Friday, May 04, 2012

Because Every Puppy Needs a Tongue Post...

Staten Island Assemblywoman sponsors bill to outlaw the tattooing and piercing of pets.

You know, they say there's a special place reserved in Hell for people who abuse animals. I say we save the Devil the trouble and the Real Estate and just shoot anyone who goes in for such a thing.

There's two ways to take this story:

1. Apparently, the economy is booming because even with an official unemployment rate of 8.1% (unofficially closer to 19%) someone a) has the money to do this sort of stupidity, and b) someone is actually making money catering to complete retards with all this disposable income and no impulse control.

2. We have fallen so far as a society that it has become necessary for the government to pass laws prohibiting people from doing that which is both insane and inhumanly cruel. One should think that a people possessed of enough animal intelligence to take a dump would be able to refrain from piercing their dogs' 10 nipples, but apparently not.

I wonder where PETA is on this one, because for the first time in my life, I might actually join them in a campaign to stop this sort of idiocy.
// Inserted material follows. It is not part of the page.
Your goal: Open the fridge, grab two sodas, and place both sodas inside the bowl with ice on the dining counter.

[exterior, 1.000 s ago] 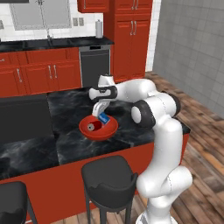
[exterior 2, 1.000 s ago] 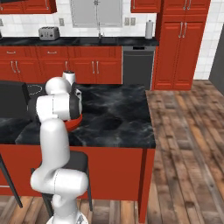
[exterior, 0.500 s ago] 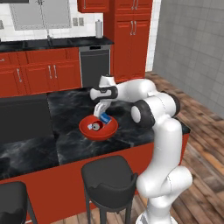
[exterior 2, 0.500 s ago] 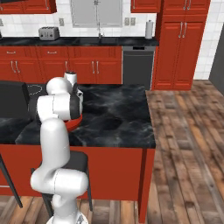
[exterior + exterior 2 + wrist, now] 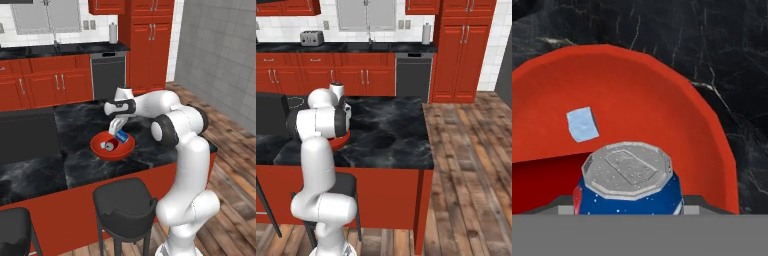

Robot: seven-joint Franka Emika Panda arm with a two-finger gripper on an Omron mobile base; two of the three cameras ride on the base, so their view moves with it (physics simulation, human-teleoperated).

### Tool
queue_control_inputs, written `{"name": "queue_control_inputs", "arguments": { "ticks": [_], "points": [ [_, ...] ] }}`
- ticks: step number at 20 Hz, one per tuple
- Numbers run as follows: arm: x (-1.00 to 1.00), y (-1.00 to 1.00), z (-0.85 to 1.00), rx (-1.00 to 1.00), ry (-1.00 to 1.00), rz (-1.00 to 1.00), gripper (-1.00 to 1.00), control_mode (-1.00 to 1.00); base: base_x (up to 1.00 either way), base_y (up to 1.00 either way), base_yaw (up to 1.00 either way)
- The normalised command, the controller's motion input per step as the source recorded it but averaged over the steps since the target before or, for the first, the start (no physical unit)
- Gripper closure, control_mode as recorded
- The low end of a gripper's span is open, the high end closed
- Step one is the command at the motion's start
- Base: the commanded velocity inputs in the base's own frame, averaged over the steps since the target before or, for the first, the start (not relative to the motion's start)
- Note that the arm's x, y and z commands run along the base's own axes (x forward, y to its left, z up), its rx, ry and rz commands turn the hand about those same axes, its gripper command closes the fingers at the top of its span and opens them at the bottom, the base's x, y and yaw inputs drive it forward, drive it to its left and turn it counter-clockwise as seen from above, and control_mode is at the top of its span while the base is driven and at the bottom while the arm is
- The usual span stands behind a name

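Hand view: blue soda can [image 5: 628,185] gripped in the tool, over the red bowl [image 5: 662,100].
From the left base view, the tool [image 5: 119,131] grasps the blue can above the bowl on the black marble tabletop [image 5: 80,165]. A red can [image 5: 107,146] lies inside the bowl. One white ice cube [image 5: 582,124] sits on the bowl's inner wall.

I see a blue can [image 5: 629,192] with a silver top in a red bowl [image 5: 662,95] holding a pale ice cube [image 5: 582,124], on my black white-veined tabletop [image 5: 712,45].
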Motion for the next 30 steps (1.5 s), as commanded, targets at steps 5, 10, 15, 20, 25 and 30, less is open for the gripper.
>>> {"name": "queue_control_inputs", "arguments": {
  "ticks": [5, 10, 15, 20, 25, 30],
  "points": [
    [-0.35, 0.14, -0.25, 0.0, -0.02, 0.0, -1.0, -1.0, 0.0, 0.0, 0.0],
    [-0.33, 0.08, -0.09, 0.0, -0.03, 0.0, -1.0, -1.0, 0.0, 0.0, 0.0],
    [-0.27, 0.03, 0.03, 0.0, 0.0, 0.0, -1.0, -1.0, 0.0, 0.0, 0.0],
    [-0.25, 0.04, 0.31, 0.0, -0.06, 0.0, -1.0, -1.0, 0.0, 0.0, 0.0],
    [-0.17, 0.08, 0.48, 0.0, -0.12, 0.0, -1.0, -1.0, 0.0, 0.0, 0.0],
    [-0.21, 0.01, 0.34, 0.0, -0.13, 0.0, -1.0, -1.0, 0.0, 0.0, 0.0]
  ]
}}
Personally, I'm of the mind that people who get tats, or excessive plastic surgery and piercings, have some sort of mental deficiency that goes beyond the mere desire to be "unique" or "make a statement about my personality". People who feel they have to mutilate themselves in order to get attention probably fall into the categories of "loser" and "potential axe murderer" anyway.

You know, like Chas Bono.

What's next? Some doofus decides that Fluffy is really a girl cat trapped inside a tomcat's body and demands a sex change operation? Can we do this to tropical fish? Parakeets? Boa Constrictors? Will the day come when the alligators in our sewers will emerge to exact revenge sporting Christ heads, blooming roses and "Born to Kill"?

What happens if your pit bull doesn't like that ankh you put on his forehead, and somehow manages to discover that Chinese ideogram you tattooed on his leg really means "I'm a Complete Asshole", and not "Lover of Harmony" like the -- white, and obviously-unskilled-in-the-Chinese-language -- tattoo artist told you?

(As an aside, I know a few people who have gone and gotten Chinese ideograms tattooed on their bodies, under the mistaken impression that it is both decorative and meaningful in some shallowly-New Age Way, only to discover that what they thought was a positive message either turns out to be complete gibberish, or an insult, without their knowing).

People who do this sort of thing to an animal are sick and twisted, and probably too stupid and dangerous to be left alive. For certain they should never be allowed to breed, because if you'll do this sort of thing to your terrier it's not too big a stretch to have to worry about your bipedal progeny.

Update: I forgot about this classic Monty Python Sketch.

1 comment:

Davo said...

I have an aunt who visited China and bought herself a lovely gold chain with a Chinese symbol on it. Chinese people were giving her strange looks. The hotel manager explained to her that it was a pendant that Chinese prostitutes wear.